Rear Impact Causes Back Injury to Young Mother
In January of 2004, a young couple were driving in a sedan driven by the husband. As they stopped at a traffic light, they were rear-ended, causing a spine injury to the wife and mother of two. She suffered multiple disc herniations which were treated conservatively. She claimed as a result she was unable to lift things without pain, including lifting her children, and had difficulty caring for them.

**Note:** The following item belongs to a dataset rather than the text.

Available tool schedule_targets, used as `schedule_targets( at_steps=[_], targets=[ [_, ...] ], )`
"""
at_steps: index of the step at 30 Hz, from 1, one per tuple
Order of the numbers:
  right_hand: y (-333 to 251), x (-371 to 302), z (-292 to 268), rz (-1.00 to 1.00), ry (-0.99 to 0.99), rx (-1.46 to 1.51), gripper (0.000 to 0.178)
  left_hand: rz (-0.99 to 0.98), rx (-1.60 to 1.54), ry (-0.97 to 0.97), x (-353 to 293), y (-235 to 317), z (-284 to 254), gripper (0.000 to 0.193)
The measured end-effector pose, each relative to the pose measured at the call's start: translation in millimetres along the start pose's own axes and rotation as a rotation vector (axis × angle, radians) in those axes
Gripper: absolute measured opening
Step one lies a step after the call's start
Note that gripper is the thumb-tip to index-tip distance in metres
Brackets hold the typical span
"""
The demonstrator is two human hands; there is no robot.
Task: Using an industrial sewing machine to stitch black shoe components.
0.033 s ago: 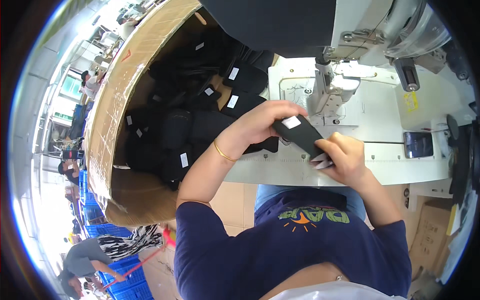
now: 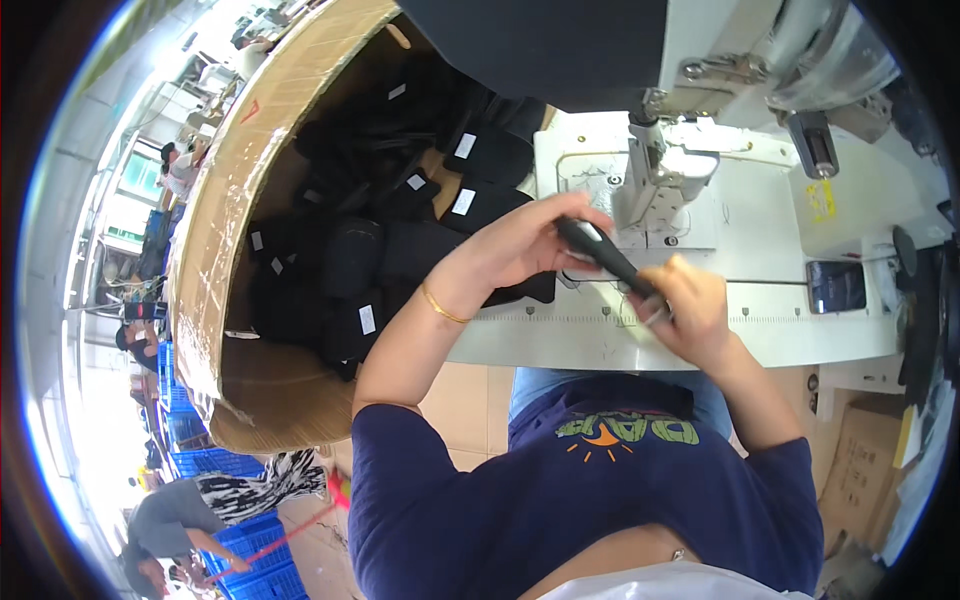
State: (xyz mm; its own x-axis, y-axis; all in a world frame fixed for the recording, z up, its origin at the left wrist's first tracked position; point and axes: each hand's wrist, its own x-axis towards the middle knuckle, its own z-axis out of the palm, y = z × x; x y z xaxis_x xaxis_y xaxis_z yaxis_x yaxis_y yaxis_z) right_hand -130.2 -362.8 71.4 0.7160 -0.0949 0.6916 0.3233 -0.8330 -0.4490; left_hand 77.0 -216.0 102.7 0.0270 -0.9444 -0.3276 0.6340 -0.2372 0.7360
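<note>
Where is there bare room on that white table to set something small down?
Probably on the white tabletop between the right hand and the dark phone, or along its front edge left of that hand. It's crowded before the sewing machine, where both hands are at a black piece, and inside the carton.

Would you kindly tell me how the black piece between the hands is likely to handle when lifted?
The black piece is probably fairly stiff, since it runs nearly straight between the left hand and the right hand. It is likely light, being slim and held up near its ends. Its dull surface suggests decent grip, though blur makes that uncertain.
</note>
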Motion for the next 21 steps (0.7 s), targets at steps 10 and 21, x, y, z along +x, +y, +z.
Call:
schedule_targets(
  at_steps=[10,21],
  targets=[
    [27.6,2.5,17.9,0.775,-0.062,0.915,0.027,0.185,0.225,0.044,-4.3,6.7,0.4,0.031],
    [16.1,-0.1,14.0,0.751,0.007,0.838,0.025,0.128,0.283,0.050,10.4,-11.9,7.1,0.031]
  ],
)
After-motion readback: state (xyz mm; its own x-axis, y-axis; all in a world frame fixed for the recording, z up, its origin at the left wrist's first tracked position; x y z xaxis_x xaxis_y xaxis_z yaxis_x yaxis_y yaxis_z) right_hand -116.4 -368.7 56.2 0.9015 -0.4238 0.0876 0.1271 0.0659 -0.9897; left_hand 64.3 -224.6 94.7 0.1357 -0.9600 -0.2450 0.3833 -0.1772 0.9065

Plaintiff filed suit against the defendant driver in Hudson County Superior Court, alleging negligence. The defendant denied liability, claiming that it was a minor impact accident and that it could not have caused plaintiff’s injuries. The case arbitrated and the arbitrator awarded the plaintiff $35,000. The defendant did not accept the award and so the case went to trial. The jury found for the plaintiff and awarded her $250,000.
No Recovery for Plaintiffs Injured in Low-Impact Rear End Collision
In late September, 2003, and the plaintiff and his mother were in a vehicle stopped and waiting to merge into traffic. Plaintiff was driving. While they waited, they were rear-ended by a car driven by the defendant. Both plaintiff and his mother suffered injuries to their spines, and were treated by chiropractors.
They filed suit in Camden County Superior Court against the defendant driver, alleging negligence. The defendant admitted liability but denied the damages, and the case proceeded to trial on the issue of damages alone. Plaintiff’s did not sue for lost wages or medical bills; they sued for pain and suffering.
The jury found for the defendant however, concluding that the impact could not have caused the plaintiff’s injuries, and awarded nothing.